Assigned task → The answer must consist of every line in the records below that contains the string "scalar".

######

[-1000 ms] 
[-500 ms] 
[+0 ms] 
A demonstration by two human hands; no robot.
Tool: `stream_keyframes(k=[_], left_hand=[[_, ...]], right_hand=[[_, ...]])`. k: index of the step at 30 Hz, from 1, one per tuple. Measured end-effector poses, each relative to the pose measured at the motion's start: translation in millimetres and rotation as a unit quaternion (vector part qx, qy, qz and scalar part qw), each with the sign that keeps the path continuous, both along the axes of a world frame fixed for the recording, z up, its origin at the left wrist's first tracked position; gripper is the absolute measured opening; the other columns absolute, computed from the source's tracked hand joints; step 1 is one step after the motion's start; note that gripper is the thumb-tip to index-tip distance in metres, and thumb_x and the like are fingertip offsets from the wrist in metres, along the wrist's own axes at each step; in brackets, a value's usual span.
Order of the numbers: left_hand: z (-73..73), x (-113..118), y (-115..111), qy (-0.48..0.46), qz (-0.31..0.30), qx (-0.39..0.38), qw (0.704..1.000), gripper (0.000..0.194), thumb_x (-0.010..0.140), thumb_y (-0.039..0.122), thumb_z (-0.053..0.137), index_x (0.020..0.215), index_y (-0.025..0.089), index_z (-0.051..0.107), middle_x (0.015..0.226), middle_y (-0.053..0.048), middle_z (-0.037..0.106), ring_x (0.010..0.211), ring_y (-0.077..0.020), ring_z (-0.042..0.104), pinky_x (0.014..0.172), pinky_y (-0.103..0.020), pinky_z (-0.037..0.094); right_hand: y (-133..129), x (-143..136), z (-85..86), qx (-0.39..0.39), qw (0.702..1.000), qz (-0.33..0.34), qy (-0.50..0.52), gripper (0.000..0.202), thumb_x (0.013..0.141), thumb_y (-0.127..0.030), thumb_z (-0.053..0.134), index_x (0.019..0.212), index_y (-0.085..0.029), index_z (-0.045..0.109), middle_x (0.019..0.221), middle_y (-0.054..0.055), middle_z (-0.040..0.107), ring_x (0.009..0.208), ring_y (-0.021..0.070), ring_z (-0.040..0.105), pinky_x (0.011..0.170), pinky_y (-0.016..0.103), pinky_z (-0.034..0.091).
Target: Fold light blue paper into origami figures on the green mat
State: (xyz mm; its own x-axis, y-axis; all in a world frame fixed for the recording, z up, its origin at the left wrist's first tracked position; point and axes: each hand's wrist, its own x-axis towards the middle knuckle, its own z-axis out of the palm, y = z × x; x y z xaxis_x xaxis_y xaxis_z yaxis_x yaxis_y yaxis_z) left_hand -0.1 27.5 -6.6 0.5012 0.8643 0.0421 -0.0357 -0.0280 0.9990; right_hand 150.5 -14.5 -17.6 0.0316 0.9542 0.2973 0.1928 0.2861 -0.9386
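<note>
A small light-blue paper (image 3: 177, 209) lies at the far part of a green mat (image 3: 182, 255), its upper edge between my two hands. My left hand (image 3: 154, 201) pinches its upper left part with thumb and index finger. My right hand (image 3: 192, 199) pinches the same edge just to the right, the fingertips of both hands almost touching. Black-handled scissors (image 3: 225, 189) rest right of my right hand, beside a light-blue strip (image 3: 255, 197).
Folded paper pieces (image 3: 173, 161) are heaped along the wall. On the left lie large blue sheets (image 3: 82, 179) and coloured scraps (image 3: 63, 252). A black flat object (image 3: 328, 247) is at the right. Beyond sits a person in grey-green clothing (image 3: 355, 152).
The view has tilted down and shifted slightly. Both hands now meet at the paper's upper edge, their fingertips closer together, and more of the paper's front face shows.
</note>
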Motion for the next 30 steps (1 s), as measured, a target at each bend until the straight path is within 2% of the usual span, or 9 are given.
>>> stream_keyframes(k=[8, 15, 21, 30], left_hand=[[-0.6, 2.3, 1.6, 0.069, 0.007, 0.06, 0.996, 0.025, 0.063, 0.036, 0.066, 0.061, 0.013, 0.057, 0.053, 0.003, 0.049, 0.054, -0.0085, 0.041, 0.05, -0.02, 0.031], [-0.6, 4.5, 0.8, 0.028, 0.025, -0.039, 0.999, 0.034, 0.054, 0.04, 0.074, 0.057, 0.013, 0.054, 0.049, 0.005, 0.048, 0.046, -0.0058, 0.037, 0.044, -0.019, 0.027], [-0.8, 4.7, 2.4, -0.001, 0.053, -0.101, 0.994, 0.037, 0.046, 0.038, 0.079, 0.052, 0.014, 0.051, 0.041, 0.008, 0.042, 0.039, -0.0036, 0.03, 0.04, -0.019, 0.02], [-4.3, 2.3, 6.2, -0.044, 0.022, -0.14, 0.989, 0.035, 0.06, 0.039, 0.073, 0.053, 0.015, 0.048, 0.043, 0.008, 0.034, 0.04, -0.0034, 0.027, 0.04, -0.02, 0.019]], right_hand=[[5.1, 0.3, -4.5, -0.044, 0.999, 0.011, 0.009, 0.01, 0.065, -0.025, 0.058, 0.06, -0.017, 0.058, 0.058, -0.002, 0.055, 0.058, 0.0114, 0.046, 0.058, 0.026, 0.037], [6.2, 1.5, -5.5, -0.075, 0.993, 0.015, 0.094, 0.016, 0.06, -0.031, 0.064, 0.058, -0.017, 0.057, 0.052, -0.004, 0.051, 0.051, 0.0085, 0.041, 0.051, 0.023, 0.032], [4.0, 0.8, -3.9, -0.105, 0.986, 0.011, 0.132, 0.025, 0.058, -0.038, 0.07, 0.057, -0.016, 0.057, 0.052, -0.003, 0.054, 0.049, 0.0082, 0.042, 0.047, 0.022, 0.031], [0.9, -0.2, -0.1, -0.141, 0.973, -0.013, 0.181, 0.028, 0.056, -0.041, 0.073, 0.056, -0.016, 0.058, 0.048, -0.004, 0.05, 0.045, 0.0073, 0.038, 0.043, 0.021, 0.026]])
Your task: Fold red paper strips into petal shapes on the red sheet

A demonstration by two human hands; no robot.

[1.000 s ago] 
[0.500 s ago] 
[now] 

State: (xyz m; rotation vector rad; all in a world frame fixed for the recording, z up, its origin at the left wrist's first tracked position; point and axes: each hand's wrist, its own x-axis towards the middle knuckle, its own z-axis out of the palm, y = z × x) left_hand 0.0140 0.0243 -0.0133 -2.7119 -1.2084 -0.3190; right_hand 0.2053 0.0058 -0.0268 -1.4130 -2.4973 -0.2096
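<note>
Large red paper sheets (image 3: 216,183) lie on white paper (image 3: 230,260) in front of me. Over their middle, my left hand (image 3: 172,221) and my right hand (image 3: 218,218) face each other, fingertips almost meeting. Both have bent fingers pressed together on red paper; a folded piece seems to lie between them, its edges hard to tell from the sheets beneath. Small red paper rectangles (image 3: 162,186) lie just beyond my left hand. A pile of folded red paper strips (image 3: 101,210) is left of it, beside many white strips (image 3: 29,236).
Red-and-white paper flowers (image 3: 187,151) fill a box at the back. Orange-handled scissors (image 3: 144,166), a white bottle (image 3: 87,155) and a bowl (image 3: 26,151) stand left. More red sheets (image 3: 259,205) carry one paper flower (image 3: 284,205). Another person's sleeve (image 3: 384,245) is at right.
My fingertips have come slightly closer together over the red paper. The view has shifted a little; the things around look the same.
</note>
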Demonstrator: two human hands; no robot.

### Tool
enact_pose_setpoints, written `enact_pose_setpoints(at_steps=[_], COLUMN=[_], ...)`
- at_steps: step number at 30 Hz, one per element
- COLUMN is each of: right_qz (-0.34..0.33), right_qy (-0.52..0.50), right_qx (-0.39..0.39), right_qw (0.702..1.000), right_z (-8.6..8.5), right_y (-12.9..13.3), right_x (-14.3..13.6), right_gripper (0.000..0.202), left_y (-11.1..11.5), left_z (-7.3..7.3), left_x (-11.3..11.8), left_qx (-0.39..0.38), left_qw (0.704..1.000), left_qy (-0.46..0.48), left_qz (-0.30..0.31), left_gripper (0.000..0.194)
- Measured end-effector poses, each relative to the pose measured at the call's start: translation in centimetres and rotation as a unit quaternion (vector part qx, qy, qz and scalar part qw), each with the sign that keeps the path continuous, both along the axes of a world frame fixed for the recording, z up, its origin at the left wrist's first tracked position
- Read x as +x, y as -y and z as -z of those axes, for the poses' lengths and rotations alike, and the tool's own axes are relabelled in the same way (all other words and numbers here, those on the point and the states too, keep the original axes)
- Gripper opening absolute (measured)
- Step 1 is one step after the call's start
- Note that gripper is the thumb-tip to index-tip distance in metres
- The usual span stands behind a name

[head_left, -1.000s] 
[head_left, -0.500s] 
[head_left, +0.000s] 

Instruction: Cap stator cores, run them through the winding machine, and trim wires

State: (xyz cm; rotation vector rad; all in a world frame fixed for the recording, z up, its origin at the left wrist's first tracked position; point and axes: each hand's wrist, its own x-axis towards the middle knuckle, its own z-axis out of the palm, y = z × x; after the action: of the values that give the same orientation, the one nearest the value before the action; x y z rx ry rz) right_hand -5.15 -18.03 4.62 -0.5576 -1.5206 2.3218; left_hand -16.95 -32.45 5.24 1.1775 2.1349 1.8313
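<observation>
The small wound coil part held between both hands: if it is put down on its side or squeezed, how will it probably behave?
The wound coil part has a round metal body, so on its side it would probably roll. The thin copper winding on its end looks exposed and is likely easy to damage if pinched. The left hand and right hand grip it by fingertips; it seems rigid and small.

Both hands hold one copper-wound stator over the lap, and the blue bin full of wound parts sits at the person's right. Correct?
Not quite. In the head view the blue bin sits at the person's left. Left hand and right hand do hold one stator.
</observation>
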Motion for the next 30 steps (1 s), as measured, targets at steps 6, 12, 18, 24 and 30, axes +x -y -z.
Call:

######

Solved exercise →
Tool: `stream_keyframes(k=[_], left_hand=[[_, ...]], right_hand=[[_, ...]])`. k: index of the step at 30 Hz, from 1, one per tuple. Measured end-effector poses, each relative to the pose measured at the motion's start: translation in millimetres and rotation as a unit quaternion (vector part qx, qy, qz and scalar part qw), each with the sign that keeps the path continuous, both along the axes of a world frame fixed for the recording, z up, its origin at the left wrist's first tracked position; gripper is the absolute measured opening; the other columns absolute, computed from the source's tracked hand joints; step 1 is one step after the motion's start; note that gripper is the thumb-tip to index-tip distance in metres, and thumb_x and the like are fingertip offsets from the wrist in metres, along the wrist's own axes at each step; in brackets, a value's usual span.
- Measured end-effector poses, each relative to the pose measured at the call's start: translation in centimetres and rotation as a unit quaternion (vector part qx, qy, qz and scalar part qw), each with the sign that keeps the path continuous, both along the axes of a world frame fixed for the recording, z up, its origin at the left wrist's first tracked position

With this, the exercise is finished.